**Instructions for the task:** Please copy the listing that follows exactly, leaving out any pictures.

**Dataset content:**
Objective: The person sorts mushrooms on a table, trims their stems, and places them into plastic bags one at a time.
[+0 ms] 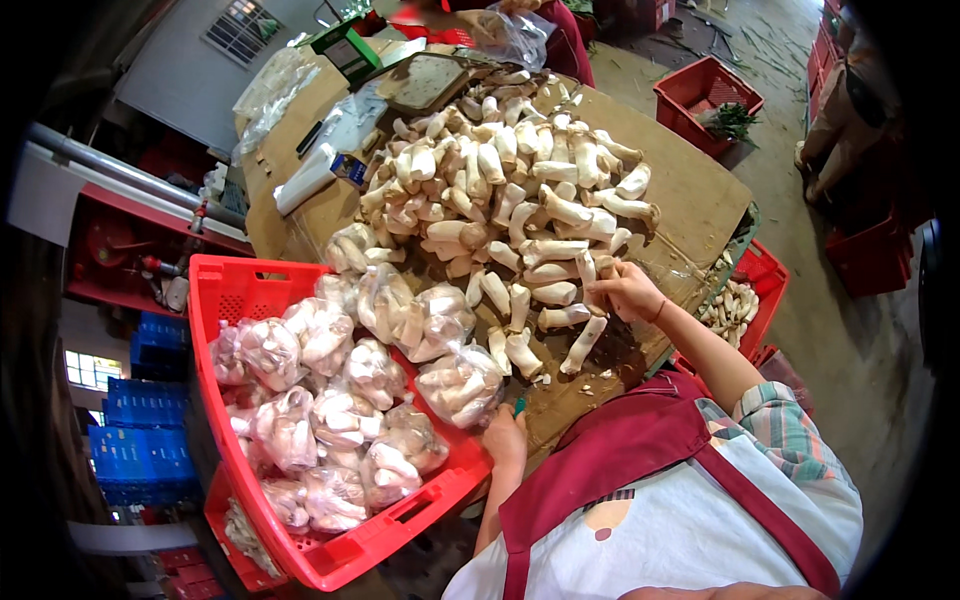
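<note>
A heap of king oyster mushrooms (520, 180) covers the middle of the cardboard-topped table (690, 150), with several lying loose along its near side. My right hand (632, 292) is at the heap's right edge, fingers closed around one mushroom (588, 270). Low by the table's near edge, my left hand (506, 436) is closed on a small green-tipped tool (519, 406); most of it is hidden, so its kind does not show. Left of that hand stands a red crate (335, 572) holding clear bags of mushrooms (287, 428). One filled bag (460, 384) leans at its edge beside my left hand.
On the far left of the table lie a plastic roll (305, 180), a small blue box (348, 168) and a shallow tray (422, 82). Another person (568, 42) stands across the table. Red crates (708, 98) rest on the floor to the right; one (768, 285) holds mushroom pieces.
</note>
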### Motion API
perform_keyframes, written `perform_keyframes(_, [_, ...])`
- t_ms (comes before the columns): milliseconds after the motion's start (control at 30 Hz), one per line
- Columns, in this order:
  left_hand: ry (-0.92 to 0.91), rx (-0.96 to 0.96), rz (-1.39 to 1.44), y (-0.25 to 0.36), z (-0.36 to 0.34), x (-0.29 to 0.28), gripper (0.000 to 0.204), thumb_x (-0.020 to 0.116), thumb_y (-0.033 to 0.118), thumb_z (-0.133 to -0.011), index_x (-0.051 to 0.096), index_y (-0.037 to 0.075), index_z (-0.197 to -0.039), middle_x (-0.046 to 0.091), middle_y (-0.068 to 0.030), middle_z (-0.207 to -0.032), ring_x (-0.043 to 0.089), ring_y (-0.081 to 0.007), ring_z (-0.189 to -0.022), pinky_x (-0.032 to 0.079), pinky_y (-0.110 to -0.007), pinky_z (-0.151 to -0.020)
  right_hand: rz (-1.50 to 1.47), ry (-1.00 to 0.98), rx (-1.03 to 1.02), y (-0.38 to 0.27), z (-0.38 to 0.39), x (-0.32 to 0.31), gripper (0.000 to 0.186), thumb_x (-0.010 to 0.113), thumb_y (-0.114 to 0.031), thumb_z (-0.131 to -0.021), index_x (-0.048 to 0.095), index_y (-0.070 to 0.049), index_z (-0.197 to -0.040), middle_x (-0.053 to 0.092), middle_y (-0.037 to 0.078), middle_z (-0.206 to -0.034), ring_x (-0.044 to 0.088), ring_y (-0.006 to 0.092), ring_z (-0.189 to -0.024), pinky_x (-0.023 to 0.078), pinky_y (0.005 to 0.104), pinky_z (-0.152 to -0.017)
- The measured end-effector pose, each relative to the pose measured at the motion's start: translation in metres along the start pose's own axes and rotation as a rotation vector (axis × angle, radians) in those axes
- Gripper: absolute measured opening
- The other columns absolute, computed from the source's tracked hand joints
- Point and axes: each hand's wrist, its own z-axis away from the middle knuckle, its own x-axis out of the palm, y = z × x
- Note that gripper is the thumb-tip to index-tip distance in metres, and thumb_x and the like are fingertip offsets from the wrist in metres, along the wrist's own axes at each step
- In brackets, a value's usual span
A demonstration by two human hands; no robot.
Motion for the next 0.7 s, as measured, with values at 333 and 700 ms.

**Solved exercise:**
Objective: The person sorts mushrooms on a table, trims their stems, and places them into plastic bags one at a time.
[+0 ms] 
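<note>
A heap of king oyster mushrooms (520, 180) covers the middle of the cardboard-topped table (690, 150), with several lying loose along its near side. My right hand (632, 292) is at the heap's right edge, fingers closed around one mushroom (588, 270). Low by the table's near edge, my left hand (506, 436) is closed on a small green-tipped tool (519, 406); most of it is hidden, so its kind does not show. Left of that hand stands a red crate (335, 572) holding clear bags of mushrooms (287, 428). One filled bag (460, 384) leans at its edge beside my left hand.
On the far left of the table lie a plastic roll (305, 180), a small blue box (348, 168) and a shallow tray (422, 82). Another person (568, 42) stands across the table. Red crates (708, 98) rest on the floor to the right; one (768, 285) holds mushroom pieces.
</note>
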### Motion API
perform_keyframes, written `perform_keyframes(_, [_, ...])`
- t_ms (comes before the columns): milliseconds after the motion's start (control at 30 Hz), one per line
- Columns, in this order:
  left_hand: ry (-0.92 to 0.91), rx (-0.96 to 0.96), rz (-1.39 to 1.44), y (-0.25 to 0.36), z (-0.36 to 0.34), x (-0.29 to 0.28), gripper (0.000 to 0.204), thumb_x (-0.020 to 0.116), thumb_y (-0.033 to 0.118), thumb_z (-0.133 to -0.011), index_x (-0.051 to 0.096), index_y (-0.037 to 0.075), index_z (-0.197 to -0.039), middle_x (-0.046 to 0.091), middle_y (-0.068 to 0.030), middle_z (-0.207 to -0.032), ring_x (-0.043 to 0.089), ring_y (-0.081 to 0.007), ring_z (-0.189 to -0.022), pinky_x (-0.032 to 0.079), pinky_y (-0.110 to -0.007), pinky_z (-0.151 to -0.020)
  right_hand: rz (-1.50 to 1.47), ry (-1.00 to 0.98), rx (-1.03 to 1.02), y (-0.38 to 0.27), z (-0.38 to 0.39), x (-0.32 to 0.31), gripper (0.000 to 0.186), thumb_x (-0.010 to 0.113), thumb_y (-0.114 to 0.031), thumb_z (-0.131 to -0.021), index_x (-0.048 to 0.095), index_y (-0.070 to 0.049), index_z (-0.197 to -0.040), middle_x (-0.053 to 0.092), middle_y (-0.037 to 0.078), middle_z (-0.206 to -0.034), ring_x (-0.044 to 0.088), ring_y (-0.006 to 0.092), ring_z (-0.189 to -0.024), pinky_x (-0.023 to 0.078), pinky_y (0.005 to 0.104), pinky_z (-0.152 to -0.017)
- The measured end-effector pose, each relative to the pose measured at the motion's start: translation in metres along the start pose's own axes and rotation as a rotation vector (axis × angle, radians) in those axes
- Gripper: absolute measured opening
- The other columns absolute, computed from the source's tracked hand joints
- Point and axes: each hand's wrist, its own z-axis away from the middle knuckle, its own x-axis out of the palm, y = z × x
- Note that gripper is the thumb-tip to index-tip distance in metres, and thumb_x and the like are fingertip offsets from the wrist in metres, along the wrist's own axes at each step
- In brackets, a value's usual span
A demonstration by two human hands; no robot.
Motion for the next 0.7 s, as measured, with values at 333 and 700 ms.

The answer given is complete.